## Description of the task
When you copy the material below, keep every line exact and leave each picture out.

Data extract below:

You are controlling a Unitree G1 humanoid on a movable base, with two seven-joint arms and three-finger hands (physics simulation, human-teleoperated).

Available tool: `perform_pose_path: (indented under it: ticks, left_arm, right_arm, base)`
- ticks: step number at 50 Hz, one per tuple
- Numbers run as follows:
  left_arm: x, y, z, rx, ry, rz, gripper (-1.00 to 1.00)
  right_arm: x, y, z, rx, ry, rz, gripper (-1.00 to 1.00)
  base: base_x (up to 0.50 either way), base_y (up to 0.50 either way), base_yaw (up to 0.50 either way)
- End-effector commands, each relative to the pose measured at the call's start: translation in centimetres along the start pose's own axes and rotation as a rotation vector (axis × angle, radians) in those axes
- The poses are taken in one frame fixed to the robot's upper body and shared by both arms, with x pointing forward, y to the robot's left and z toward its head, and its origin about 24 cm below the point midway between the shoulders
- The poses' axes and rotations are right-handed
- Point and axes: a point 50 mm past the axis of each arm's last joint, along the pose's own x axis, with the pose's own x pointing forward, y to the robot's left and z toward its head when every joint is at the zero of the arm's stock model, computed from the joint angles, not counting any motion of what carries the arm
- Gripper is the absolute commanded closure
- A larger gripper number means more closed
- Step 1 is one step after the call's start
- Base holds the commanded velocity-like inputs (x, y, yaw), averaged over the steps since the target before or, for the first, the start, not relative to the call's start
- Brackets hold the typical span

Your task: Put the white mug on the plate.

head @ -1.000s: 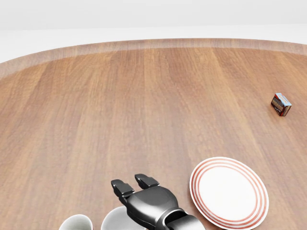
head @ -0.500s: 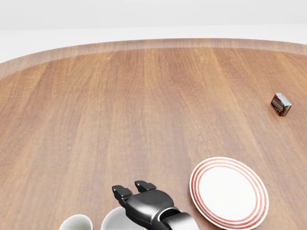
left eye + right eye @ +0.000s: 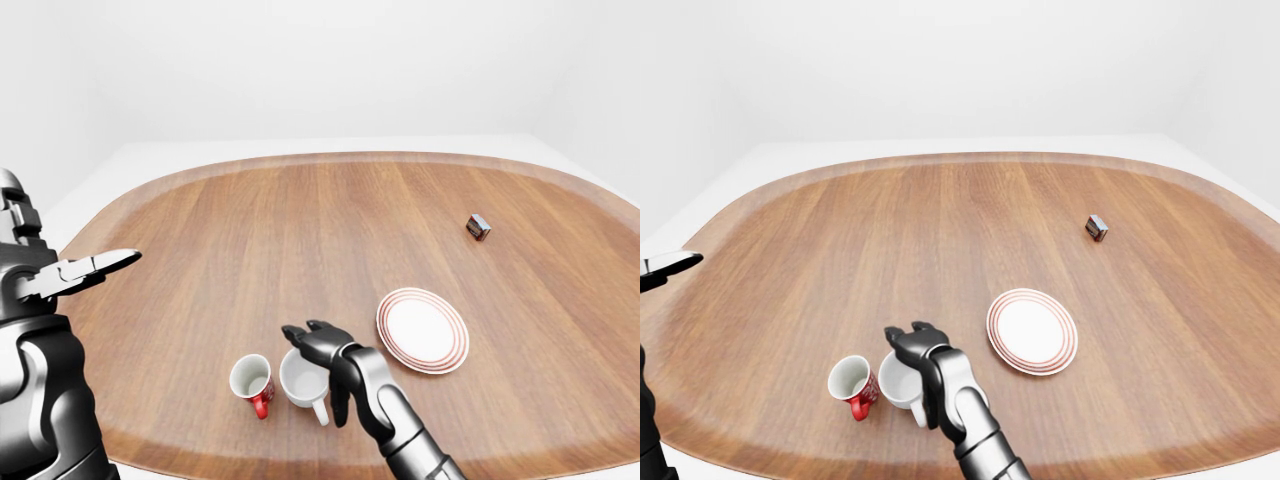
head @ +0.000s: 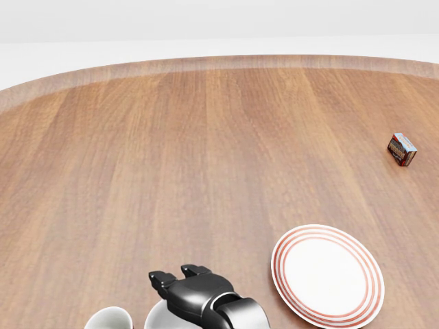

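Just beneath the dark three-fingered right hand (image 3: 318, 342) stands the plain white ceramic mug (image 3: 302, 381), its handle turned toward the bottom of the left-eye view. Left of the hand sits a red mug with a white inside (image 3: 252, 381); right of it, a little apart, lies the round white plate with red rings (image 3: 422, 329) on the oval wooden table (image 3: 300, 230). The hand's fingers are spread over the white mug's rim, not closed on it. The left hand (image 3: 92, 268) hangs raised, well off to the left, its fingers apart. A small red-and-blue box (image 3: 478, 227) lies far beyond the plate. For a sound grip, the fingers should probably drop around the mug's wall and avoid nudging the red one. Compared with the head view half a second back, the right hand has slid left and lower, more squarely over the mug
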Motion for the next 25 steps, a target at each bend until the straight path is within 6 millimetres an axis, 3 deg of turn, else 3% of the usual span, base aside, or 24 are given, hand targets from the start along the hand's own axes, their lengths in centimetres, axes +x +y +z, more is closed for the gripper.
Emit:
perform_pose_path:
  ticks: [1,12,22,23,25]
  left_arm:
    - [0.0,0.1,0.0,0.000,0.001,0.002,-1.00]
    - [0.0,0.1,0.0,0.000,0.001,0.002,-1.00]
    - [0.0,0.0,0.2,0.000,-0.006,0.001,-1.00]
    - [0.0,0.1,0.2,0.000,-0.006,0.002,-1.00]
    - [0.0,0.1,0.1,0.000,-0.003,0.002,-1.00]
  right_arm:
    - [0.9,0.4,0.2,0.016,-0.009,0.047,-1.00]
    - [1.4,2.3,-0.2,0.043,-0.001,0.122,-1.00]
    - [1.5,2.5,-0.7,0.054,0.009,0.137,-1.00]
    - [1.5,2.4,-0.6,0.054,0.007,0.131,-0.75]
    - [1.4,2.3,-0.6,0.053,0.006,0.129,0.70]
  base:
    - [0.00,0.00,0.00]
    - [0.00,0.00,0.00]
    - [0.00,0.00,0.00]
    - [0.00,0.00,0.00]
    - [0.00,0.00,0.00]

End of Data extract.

## Worked solution
You are controlling a Unitree G1 humanoid on a movable base, with two seven-joint arms and three-finger hands (physics simulation, human-teleoperated).

Available tool: `perform_pose_path: (indented under it: ticks, left_arm, right_arm, base)`
- ticks: step number at 50 Hz, one per tuple
- Numbers run as follows:
  left_arm: x, y, z, rx, ry, rz, gripper (-1.00 to 1.00)
  right_arm: x, y, z, rx, ry, rz, gripper (-1.00 to 1.00)
  base: base_x (up to 0.50 either way), base_y (up to 0.50 either way), base_yaw (up to 0.50 either way)
- End-effector commands, each relative to the pose measured at the call's start: translation in centimetres along the start pose's own axes and rotation as a rotation vector (axis × angle, radians) in those axes
- The poses are taken in one frame fixed to the robot's upper body and shared by both arms, with x pointing forward, y to the robot's left and z toward its head, and its origin about 24 cm below the point midway between the shoulders
- The poses' axes and rotations are right-handed
- Point and axes: a point 50 mm past the axis of each arm's last joint, along the pose's own x axis, with the pose's own x pointing forward, y to the robot's left and z toward its head when every joint is at the zero of the arm's stock model, computed from the joint angles, not counting any motion of what carries the arm
- Gripper is the absolute commanded closure
- A larger gripper number means more closed
- Step 1 is one step after the call's start
- Base holds the commanded velocity-like inputs (x, y, yaw), averaged over the steps since the target before or, for the first, the start, not relative to the call's start
- Brackets hold the typical span

Your task: Put the white mug on the plate.

head @ -1.000s: 
head @ -0.500s: 
left eye + right eye @ +0.000s: 
head @ +0.000s: 

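Just beneath the dark three-fingered right hand (image 3: 318, 342) stands the plain white ceramic mug (image 3: 302, 381), its handle turned toward the bottom of the left-eye view. Left of the hand sits a red mug with a white inside (image 3: 252, 381); right of it, a little apart, lies the round white plate with red rings (image 3: 422, 329) on the oval wooden table (image 3: 300, 230). The hand's fingers are spread over the white mug's rim, not closed on it. The left hand (image 3: 92, 268) hangs raised, well off to the left, its fingers apart. A small red-and-blue box (image 3: 478, 227) lies far beyond the plate. For a sound grip, the fingers should probably drop around the mug's wall and avoid nudging the red one. Compared with the head view half a second back, the right hand has slid left and lower, more squarely over the mug
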Motion for the next 25 steps, a target at each bend until the straight path is within 6 millimetres an axis, 3 deg of turn, else 3% of the usual span, base aside, or 24 are given, hand targets from the start along the hand's own axes, their lengths in centimetres, axes +x +y +z, more is closed for the gripper.
Emit:
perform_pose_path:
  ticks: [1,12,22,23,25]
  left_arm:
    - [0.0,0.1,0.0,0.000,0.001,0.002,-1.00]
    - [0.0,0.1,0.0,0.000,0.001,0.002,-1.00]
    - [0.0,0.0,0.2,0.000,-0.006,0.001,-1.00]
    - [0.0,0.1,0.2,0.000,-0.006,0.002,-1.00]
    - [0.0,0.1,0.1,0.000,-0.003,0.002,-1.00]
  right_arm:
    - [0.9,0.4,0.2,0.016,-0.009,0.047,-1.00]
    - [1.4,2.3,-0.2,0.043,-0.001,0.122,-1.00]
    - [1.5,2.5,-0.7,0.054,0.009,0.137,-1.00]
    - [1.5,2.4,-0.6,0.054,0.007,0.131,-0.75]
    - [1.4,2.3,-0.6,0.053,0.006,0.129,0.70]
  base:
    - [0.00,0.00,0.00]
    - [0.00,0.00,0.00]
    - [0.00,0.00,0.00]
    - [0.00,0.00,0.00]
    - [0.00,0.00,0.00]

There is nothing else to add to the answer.